La colorazione della lana è un aspetto fondamentale nella creazione di un tappeto Bakhshaish. Tradizionalmente, si utilizzavano esclusivamente tinture naturali, derivate da piante, insetti e minerali. Questi coloranti naturali conferiscono ai tappeti Bakhshaish una profondità e una ricchezza di colore che raramente si trovano nei tappeti tinti con coloranti sintetici. Alcuni dei coloranti naturali più comuni utilizzati nei Bakhshaish includono: * **Rosso:** Derivato dalla radice di robbia (Rubia tinctorum). La robbia produce una vasta gamma di tonalità di rosso, dal rosa tenue al rosso intenso. * **Blu:** Ottenuto dall'indaco (Indigofera tinctoria). L'indaco era una delle tinture più preziose e veniva spesso importato da altre regioni. * **Giallo:** Ricavato da piante come la reseda (Reseda luteola) o la curcuma (Curcuma longa). * **Marrone:** Derivato da noci, bucce di melograno o corteccia di alberi. * **Nero:** Ottenuto da galle di quercia o da altre fonti ricche di tannini. Il processo di tintura è complesso e richiede una grande abilità. La lana viene immersa in bagni di tintura preparati con cura e riscaldati lentamente. La temperatura, la durata dell'immersione e la concentrazione del colorante influenzano il risultato finale.
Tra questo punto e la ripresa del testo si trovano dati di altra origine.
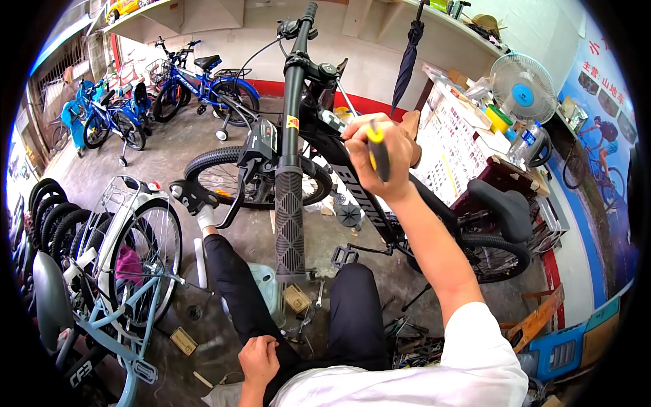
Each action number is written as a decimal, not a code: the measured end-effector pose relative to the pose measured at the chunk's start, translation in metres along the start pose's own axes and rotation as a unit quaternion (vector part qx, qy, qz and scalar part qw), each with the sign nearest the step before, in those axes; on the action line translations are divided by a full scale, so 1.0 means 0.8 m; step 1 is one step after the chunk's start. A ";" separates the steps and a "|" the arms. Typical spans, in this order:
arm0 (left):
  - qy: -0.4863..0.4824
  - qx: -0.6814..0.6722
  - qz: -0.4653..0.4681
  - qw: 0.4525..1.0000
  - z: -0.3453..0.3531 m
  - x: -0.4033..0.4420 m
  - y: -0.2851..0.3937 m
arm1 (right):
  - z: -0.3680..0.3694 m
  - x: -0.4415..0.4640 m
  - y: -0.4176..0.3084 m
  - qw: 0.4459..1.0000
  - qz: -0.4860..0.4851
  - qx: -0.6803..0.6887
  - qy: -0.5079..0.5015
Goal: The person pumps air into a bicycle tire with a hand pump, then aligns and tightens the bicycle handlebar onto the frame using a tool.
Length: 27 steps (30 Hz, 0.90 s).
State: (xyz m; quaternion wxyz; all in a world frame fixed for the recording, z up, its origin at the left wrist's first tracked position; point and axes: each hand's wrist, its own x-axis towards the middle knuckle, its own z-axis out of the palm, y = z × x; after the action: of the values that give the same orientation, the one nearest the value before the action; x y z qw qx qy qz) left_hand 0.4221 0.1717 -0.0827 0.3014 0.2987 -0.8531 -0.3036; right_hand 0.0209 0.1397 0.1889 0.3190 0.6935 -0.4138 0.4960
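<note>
My right hand (pixel 383 156) is closed round a screwdriver (pixel 377 142) with a yellow and black handle, raised beside the black bicycle frame (pixel 352 180). Where the tool's tip is cannot be made out. My left hand (pixel 259 361) rests on my thigh with its fingers curled in, and nothing shows in it. In front of me the black handlebar (pixel 293 108) runs lengthwise, its ribbed grip (pixel 289 217) towards me. A black device (pixel 260 144) is mounted beside the bar. The front wheel (pixel 217 178) lies to the left of the bar.
A light blue bicycle (pixel 122 319) stands at the left, near several tyres (pixel 57 217). Blue children's bicycles (pixel 196 85) are at the back left. A fan (pixel 522 91) stands at the right. On the floor are a blue stool (pixel 268 288), a wrench (pixel 319 294) and loose tools (pixel 413 346).
</note>
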 end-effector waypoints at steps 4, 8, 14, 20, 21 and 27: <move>-0.007 0.000 -0.007 1.000 0.003 0.002 0.000 | 0.005 -0.011 -0.011 0.994 0.024 0.104 -0.023; -0.007 -0.004 0.008 1.000 0.003 0.006 0.003 | 0.005 -0.020 -0.012 0.993 0.042 0.099 -0.039; 0.009 -0.037 -0.032 0.999 0.001 0.012 0.007 | -0.005 -0.027 0.000 0.992 0.029 0.109 -0.061; -0.007 -0.039 -0.023 0.999 0.008 0.014 0.008 | 0.022 -0.024 -0.041 0.918 0.162 0.353 0.077; -0.008 -0.037 -0.022 0.999 0.009 0.015 0.009 | 0.025 -0.026 -0.043 0.927 0.154 0.330 0.088; 0.011 -0.031 -0.012 0.999 -0.002 0.018 0.010 | 0.028 -0.003 -0.054 0.995 0.076 0.051 0.037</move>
State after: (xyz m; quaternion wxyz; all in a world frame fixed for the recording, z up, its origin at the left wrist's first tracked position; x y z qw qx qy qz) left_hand 0.4116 0.1664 -0.0712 0.3158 0.3027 -0.8366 -0.3299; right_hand 0.0686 0.1409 0.1788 0.2593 0.6567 -0.4275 0.5645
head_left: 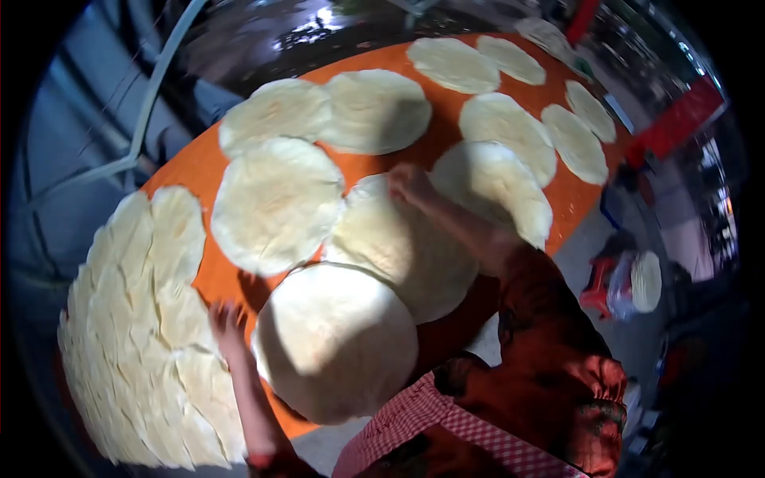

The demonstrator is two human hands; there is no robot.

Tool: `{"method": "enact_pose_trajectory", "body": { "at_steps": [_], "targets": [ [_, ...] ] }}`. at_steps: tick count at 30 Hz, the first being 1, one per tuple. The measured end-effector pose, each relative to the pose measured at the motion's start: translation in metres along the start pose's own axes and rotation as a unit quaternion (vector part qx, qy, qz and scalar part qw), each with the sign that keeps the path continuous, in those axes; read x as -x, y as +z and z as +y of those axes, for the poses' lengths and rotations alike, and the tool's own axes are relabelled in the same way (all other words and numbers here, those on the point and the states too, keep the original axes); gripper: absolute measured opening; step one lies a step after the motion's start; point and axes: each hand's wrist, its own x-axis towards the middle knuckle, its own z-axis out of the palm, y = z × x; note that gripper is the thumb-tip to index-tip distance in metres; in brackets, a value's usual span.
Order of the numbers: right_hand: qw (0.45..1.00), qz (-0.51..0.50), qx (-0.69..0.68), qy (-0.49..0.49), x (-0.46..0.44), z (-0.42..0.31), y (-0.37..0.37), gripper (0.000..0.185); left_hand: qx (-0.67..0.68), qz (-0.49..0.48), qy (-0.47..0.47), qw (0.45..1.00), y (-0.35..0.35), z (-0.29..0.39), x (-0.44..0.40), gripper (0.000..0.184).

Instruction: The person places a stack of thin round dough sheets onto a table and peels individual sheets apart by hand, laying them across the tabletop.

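Note:
My right hand (410, 184) is closed at the far edge of a round, thin flatbread (398, 251) in the middle of the orange cloth (215, 267). Its fingers appear to pinch that edge, though the fingertips are partly hidden. My left hand (229, 325) has its fingers apart, beside a dense spread of overlapping flatbreads (143, 334). Between my forearms, close to me, a large flatbread (335, 342) lies partly over the middle one. Another flatbread (277, 205) lies just beyond, on the left.
Several more flatbreads (374, 111) lie toward the far and right sides of the cloth-covered surface. Metal tubing (151, 103) stands at the left. On the right are a red object (681, 119) and, lower down, a red stand with a pale round item (644, 281).

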Motion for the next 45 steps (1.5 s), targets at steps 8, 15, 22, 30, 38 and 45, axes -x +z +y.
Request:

Dopo la tintura, la lana viene accuratamente lavata e asciugata al sole.

Tecniche di Annodatura: Il Nodo Simmetrico

La tecnica di annodatura predominante nei tappeti Bakhshaish è il nodo simmetrico, noto anche come nodo turco o nodo Ghiordes. Questo nodo è caratterizzato dalla sua robustezza e dalla sua capacità di creare disegni geometrici nitidi. Il nodo simmetrico viene creato avvolgendo il filo di lana attorno a due fili dell'ordito e poi tirando le estremità del filo verso l'alto tra i due fili dell'ordito. Questo crea un nodo saldo e resistente che è ideale per tappeti destinati a un uso intenso. La densità di annodatura (il numero di nodi per pollice quadrato o centimetro quadrato) varia nei tappeti Bakhshaish, ma generalmente è inferiore rispetto ai tappeti persiani provenienti da altre regioni. Questa minor densità di annodatura contribuisce alla robustezza e alla durata del tappeto, rendendolo adatto a sopportare il peso dei mobili e il calpestio quotidiano.

Finiture: Frange e Bordi

Le frange e i bordi di un tappeto Bakhshaish svolgono un ruolo sia funzionale che decorativo. Le frange sono le estremità dell'ordito che vengono lasciate libere dopo la tessitura. Vengono spesso annodate o intrecciate per evitare che il tappeto si sfilacci. I bordi sono i lati del tappeto e vengono rinforzati con un'ulteriore tessitura o con un bordo cucito. I bordi possono essere semplici o decorati con motivi geometrici o floreali.

Influenza della Storia Bakhshaish

La combinazione di questi materiali e tecniche, unita alla storia Bakhshaish, contribuisce all'unicità e al valore dei tappeti Bakhshaish. La qualità della lana, la maestria nella tintura e la robustezza dell'annodatura si traducono in tappeti che non solo sono belli da vedere, ma anche capaci di resistere alla prova del tempo. Comprendere questi elementi fondamentali permette di apprezzare appieno l'arte e l'artigianato che si celano dietro ogni tappeto Bakhshaish e di come riconoscere un Bakhshaish autentico.